PROBLEM STATEMENT
Where the listing below has a line with "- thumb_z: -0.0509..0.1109", write out exactly that line and every line after it, stopping after the line with "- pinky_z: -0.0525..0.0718".

** Opening DATA block **

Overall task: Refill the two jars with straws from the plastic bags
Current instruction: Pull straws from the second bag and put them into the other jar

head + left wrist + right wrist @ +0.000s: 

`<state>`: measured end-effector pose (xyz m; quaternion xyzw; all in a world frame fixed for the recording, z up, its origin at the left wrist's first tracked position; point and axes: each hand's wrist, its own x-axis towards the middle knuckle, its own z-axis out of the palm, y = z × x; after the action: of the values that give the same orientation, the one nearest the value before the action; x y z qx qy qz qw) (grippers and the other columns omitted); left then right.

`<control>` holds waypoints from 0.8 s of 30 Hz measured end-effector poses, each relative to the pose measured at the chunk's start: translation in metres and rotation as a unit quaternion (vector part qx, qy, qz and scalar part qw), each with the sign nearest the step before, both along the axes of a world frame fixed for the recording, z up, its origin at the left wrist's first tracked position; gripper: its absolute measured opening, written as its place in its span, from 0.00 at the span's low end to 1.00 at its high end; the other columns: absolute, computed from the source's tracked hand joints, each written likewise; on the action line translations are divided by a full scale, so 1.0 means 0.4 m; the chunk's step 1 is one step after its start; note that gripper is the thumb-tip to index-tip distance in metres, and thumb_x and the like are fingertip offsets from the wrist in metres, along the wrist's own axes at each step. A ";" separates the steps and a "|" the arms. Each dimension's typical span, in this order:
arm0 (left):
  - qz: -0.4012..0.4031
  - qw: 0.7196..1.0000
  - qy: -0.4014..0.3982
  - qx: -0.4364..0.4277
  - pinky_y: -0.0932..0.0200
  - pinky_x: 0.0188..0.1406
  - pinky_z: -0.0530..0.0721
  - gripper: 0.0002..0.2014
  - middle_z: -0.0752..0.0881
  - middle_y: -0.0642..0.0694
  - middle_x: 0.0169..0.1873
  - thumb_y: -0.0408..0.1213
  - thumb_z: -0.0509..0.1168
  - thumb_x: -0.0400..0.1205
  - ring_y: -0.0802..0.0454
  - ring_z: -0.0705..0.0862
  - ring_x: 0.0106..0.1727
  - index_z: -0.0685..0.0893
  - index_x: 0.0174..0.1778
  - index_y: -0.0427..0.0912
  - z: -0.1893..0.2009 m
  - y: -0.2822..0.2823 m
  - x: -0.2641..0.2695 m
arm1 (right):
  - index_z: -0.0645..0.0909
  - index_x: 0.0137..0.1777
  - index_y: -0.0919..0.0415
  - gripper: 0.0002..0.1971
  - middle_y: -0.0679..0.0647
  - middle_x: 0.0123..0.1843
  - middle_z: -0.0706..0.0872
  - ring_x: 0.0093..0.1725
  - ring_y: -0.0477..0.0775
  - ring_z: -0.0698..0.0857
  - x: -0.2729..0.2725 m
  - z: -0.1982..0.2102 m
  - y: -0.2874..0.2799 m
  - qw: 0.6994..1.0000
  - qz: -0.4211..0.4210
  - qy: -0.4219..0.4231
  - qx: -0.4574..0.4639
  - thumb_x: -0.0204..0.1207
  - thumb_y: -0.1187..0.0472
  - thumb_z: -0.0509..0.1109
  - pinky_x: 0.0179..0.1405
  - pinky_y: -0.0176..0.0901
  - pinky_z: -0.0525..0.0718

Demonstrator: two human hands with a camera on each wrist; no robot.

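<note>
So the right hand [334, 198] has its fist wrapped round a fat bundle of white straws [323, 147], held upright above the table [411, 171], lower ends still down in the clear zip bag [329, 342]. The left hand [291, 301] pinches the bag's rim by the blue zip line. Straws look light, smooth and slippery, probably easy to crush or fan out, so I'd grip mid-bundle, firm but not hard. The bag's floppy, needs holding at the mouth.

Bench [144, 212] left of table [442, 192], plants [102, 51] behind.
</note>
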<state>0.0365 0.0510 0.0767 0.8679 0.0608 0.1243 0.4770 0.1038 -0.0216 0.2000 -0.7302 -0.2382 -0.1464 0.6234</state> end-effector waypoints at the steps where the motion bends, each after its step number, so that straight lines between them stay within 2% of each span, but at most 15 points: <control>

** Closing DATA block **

EXERCISE SOLUTION
  - thumb_z: -0.0509..0.1109
  - pinky_x: 0.0179..0.1405
  - pinky_y: -0.0176..0.0901
  - pinky_z: -0.0525..0.0718

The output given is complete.